I stepped back into the house to get my camera – I had never seen an egg of Archaeoprepona before, much less one from Archaeoprepona demophoon, even though this large stout butterfly is “common” and can be trapped with bait of fermenting bananas about anywhere in ACG dry forest (and rain forest as well). Ten minutes later, as I stooped to take a picture, another bright blue flash said wait. I stood back, she circled, checked, leaf after leaf, and after examining another 5-10 leaves, settled to lay another egg – on the underside of exactly the same leaf. Over the next 10 minutes, a total of 4 eggs, 2 two on the same leaf, and two on other distant leaves. Maybe it was several mothers, but I suspect it was just one, returning to just the right leaf on just the right shrub.

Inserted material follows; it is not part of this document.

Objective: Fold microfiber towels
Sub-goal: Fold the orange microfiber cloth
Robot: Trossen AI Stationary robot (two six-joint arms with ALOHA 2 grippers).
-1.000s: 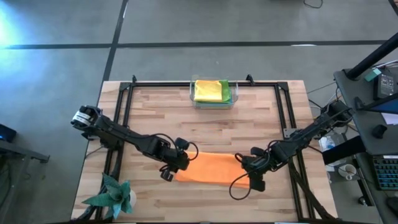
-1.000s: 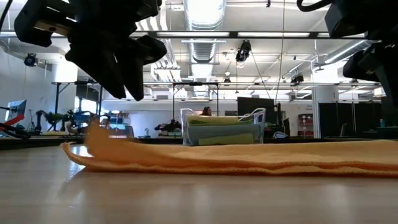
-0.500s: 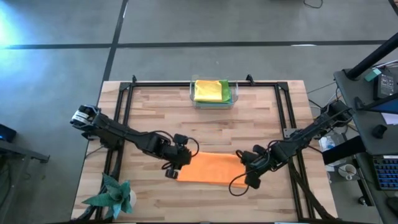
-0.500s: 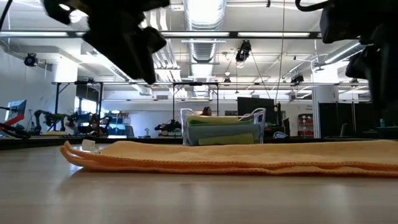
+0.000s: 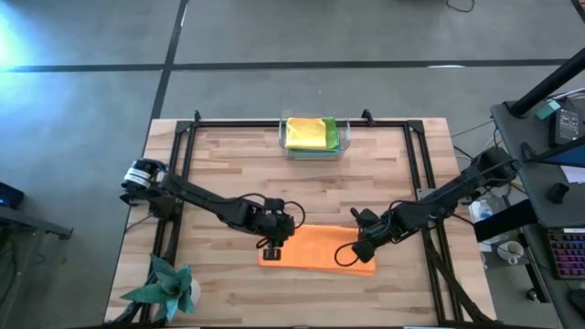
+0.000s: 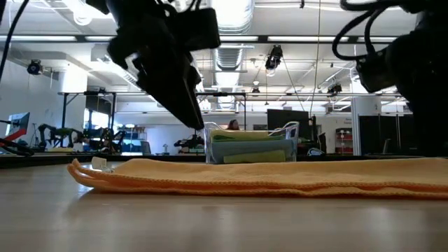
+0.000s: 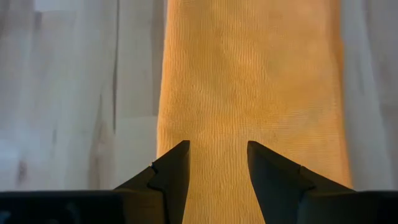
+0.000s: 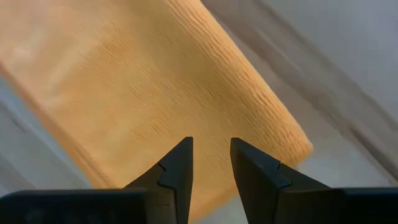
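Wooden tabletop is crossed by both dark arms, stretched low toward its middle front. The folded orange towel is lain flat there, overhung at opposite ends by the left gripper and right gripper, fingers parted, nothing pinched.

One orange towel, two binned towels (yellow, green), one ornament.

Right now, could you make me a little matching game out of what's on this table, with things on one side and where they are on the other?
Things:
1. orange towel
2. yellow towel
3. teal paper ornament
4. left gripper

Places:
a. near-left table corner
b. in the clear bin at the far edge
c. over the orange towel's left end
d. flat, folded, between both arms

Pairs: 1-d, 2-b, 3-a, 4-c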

Yet all was for naught, for her. As I photographed, a 10 mm Pseudomyrmex gracilis ant, doing its usual arboreal foraging for insect prey (their colonies are in hollow twigs) found her first egg. After much struggle to lever the newly glued egg off the leaf, the ant carried it off to feed her kids for lunch. Shortly after, she returned and the second egg met the same fate.
But had the egg survived, and the tiny caterpillar eaten as caterpillars are inclined to do, it would have produced a leaf-mimic caterpillar perched on the midrib of its lunch, breakfast and dinner (Fig. 3).
But there is one that the caterpillar cannot fool, one that looks more with its nose than its eyes -- a small Microcharops MC-8 wasp that finds the young caterpillar and injects an egg into it. After feeding on the caterpillar’s innards for a few days, it emerges from the hanging cadaver and descends on its own silken thread to spin its cocoon, hopefully out of mind and sight of ants, birds and monkeys (Fig. 4).
But had the caterpillar survived, after two more weeks it would have moved up onto the branches to rest when not feeding, now looking like a dead leaf fallen from above (Fig. 6) in its last instar before molting. And if a bird is lucky enough or clever enough to confront our friend, there is yet another defense, as displayed by all the species of ACG Archaeoprepona, who are so very adept at turning into snake mimics.
But even after growing to be a large and plump caterpillar, the long risky ride is not over. A female Winthemia tachinid fly finds her now, and glues her eggs to the thorax (Fig. 7). The Winthemia maggots will drill into the caterpillar soon after, and turn on to eat the butterfly once it has made a pupa 1-2 weeks from now.
But of course sometimes the caterpillar does win, or else we would have no butterflies. And when it does, this nice big bag of nutrients, oh so delicious to any insectivorous bird or monkey, takes on yet another dead leaf color and form (Fig. 8). The pupa is yet another leaf, this time appearing to be a green living leaf (Fig. 9). And then if all is well, and no exploring parasite or predator finds this juicy morsel, six weeks later we have a healthy butterfly, who lives out its months until it is lunch or its wings wear to nothing (Fig. 10).